The next round, of course, the Sixers were soundly swept by the Knicks on their dominant run to a title.
This was wrong not just on paper, but in spirit.
This prediction was an inherent statement of confidence in Morey's job security. Morey was known to be a strong advocate of Nurse, the only head coach he actually hired during his time in Philadelphia. At the core of this prediction: Morey would maintain enough credibility as the Sixers' shot-caller to keep Nurse's job safe, too.
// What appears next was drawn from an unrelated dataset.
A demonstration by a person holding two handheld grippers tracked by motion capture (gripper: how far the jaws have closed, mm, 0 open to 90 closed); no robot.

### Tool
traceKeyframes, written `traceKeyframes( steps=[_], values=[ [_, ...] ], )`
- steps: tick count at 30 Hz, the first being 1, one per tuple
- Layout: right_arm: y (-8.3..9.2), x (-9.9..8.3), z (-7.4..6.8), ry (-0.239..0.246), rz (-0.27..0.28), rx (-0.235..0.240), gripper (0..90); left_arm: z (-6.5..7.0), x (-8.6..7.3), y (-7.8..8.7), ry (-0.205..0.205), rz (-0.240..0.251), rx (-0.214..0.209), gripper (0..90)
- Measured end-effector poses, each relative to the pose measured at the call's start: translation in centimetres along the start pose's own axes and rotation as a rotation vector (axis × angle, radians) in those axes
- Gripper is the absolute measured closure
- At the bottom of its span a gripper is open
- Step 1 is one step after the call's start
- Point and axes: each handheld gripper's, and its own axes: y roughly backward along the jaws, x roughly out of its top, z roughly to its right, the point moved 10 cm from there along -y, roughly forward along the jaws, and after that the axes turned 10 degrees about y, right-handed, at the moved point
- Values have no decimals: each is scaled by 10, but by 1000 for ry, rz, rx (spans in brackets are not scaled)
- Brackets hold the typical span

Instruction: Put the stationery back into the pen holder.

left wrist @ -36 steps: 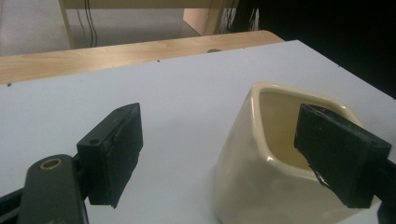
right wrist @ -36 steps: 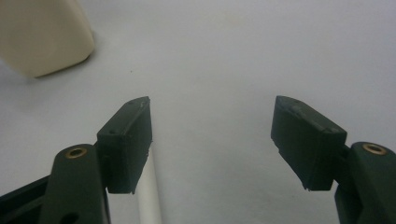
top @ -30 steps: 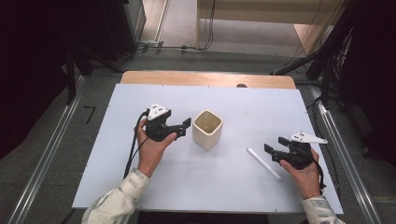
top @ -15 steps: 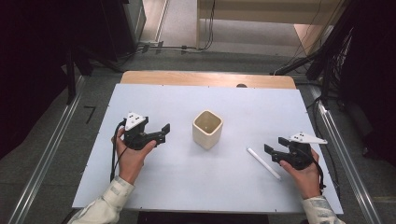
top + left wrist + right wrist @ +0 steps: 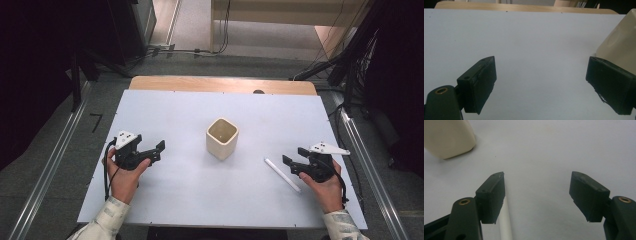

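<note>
White stick [image 5: 282, 174] lies flat on the table [image 5: 175, 200], just beside my right gripper [image 5: 295, 160], right of the cream cup [image 5: 222, 138]. Right jaws wide, nothing held; stick sits by one jaw, not btwn. Left gripper [image 5: 159, 148] wide too, empty, well apart from cup. Risk: a thin round stick could roll or skid if I pinch off-centre. Pale smooth tabletop, dark room w/ cables behind.

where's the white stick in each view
High view: the white stick lies right of centre on the white table, just left of the right tongs.
Left gripper view: not in it.
Right gripper view: the stick is at the bottom, running up beside the left-hand jaw.
Shared landmark: the cream cup, at the right edge in the left gripper view and top left in the right gripper view.
</note>
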Motion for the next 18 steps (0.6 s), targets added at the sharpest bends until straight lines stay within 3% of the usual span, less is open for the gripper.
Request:
traceKeyframes(
  steps=[5,18],
  values=[
    [-1,-1,-1,5,-6,1,276,-9,-7,6,3,-9,8,104],
    [-5,-7,-9,24,-25,10,277,-18,-19,13,2,-25,21,107]
  ],
)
Instead, Morey was let go after the Sixers' rough playoff exit, and Nurse was given a chance to stick around for his fourth season in Philadelphia. It was always seen as the least likely scenario as the Sixers pondered new decision-making layouts, but it ended up being the choice the team made.
"Obviously I really enjoyed working with Daryl," Nurse said last month. "I really did. Day-to-day and all that kind of stuff, was very enjoyable. But it's a decision that's been made and we've all got to move on from it and I wish him the best. Always, always have a fondness for Daryl. But Mike's here and he's in charge now, and my job is to get this team better every day. And that's what we're going to do."